Before he took on Brexit, the U.K.'s new prime minister took on saskatoon berry ban

The newly selected prime minister of the United Kingdom has an interesting history as a staunch defender of the once-maligned saskatoon berry.

Boris Johnson wrote passionately about the berry, which is indigenous to Canadian Prairies

Saskatoon berries were the subject of a brief ban in Britain in 2004, which now Prime Minister Boris Johnson called 'obviously absurd.' (Hallie Cotnam/CBC)

The newly selected prime minister of the United Kingdom has an interesting history as a staunch defender of the once-maligned saskatoon berry.

On Tuesday, Boris Johnson was chosen by his party, the Conservatives, to replace Theresa May as prime minister.

Johnson's rise to power was fuelled by promises to lead the United Kingdom out of the European Union, with or without a deal, by Halloween.

Back in 2004, Johnson was part of a much smaller fight — against Britain's brief ban on saskatoon berries.

The ban came about after the berry was classified a "novel food" that might not be safe to eat.

At that time, Johnson called the ban "silly" and "obviously absurd" in a 2004 Guardian article titled "We banned a berry — and it took Brussels to stop us being so silly."

Before Boris Johnson won the Conservative party vote to replace Theresa May, he wrote passionately about saskatoon berries. (Aaron Chown/PA via Associated Press)

He wrote not just about his own fondness for the berries, but about "the vengeful meddlesomeness of the bureaucrats" that had all saskatoon berry products stripped from the shelves in Britain in May of 2004, before the ban ended later that year.

Grant Erlandson, co-owner of the Berry Barn outside the city of Saskatoon, was in the business of selling fresh berries domestically at the time — but wasn't aware of the hubbub in Britain.
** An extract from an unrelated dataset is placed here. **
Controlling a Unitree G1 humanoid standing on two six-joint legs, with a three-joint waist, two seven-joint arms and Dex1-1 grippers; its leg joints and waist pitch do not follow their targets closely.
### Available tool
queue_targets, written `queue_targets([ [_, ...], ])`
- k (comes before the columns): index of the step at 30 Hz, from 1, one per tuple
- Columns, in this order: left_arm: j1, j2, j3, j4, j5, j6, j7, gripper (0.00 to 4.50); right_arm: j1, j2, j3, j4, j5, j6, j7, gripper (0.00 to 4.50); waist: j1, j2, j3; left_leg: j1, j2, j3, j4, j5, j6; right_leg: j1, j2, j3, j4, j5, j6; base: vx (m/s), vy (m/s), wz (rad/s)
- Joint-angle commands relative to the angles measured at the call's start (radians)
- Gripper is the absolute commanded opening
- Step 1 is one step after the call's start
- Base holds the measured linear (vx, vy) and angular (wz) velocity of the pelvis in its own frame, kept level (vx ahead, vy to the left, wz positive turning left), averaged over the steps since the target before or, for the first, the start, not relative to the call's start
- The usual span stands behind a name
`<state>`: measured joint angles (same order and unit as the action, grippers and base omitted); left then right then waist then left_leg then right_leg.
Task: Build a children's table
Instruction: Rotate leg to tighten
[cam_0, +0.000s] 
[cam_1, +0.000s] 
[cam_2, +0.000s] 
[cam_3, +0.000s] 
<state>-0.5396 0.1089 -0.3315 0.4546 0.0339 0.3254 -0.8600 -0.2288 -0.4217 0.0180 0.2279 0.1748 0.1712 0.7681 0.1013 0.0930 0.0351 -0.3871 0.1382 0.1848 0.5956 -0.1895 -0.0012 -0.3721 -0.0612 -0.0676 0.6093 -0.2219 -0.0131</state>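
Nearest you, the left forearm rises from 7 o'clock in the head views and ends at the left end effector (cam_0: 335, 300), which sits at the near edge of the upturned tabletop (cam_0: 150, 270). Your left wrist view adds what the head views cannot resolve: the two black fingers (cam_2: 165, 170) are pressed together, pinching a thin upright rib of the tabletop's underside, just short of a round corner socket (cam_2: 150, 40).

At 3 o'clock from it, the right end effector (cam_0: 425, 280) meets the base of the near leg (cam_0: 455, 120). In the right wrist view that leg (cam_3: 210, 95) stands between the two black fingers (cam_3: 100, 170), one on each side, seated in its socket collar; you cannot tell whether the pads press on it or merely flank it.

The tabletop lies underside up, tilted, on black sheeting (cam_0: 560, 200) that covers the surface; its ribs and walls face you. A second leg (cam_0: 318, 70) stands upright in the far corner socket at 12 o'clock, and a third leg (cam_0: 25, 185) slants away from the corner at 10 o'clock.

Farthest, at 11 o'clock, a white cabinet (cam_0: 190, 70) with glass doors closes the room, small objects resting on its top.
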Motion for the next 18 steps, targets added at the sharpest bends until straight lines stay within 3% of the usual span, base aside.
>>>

Knowing about it now, Erlandson sides with Johnson, especially since he suspects the market in Britain at the time was pretty small.

"Typical politicians to make something out of nothing, in my mind. I think there's worse or, you know, bigger issues in the world to worry about these days than the saskatoon berry," Erlandson said with a laugh.

In the 2004 Guardian article, Johnson praised Germany for deciding there was nothing wrong with saskatoon berries which — under European Union single-market principles — indicated the berries were fit for consumption in all member states.

A lot has changed since then. Now, Johnson is determined to get Britain out of the European Union.

A lot has changed with the saskatoon berry, too. 

These days, producers in Britain not only sell saskatoon berry products — they also grow them. 

The biggest change of all, perhaps, is a rebrand of the saskatoon berry that started in the United States and spread to Europe.

They're now called the "juneberry" in Britain.

One thing that hasn't changed is Johnson's penchant for flowery language — both when he's making speeches and when he's writing.

He ended his Guardian article by taking a stab at bureaucracy.

"If you want to understand how Labour has created 530,000 jobs in the public sector, and squandered untold billions in the enforcement of vexatious regulation, remember how they tried to ban the saskatoon," he wrote.

At home in the Prairies, Erlandson is in the Berry Barn's final week of berry season.

The saskatoon berries are at their highest sugar volume, and the only thing Erlandson has to worry about is people's hands getting too sticky while they get in their last berry harvest of the season.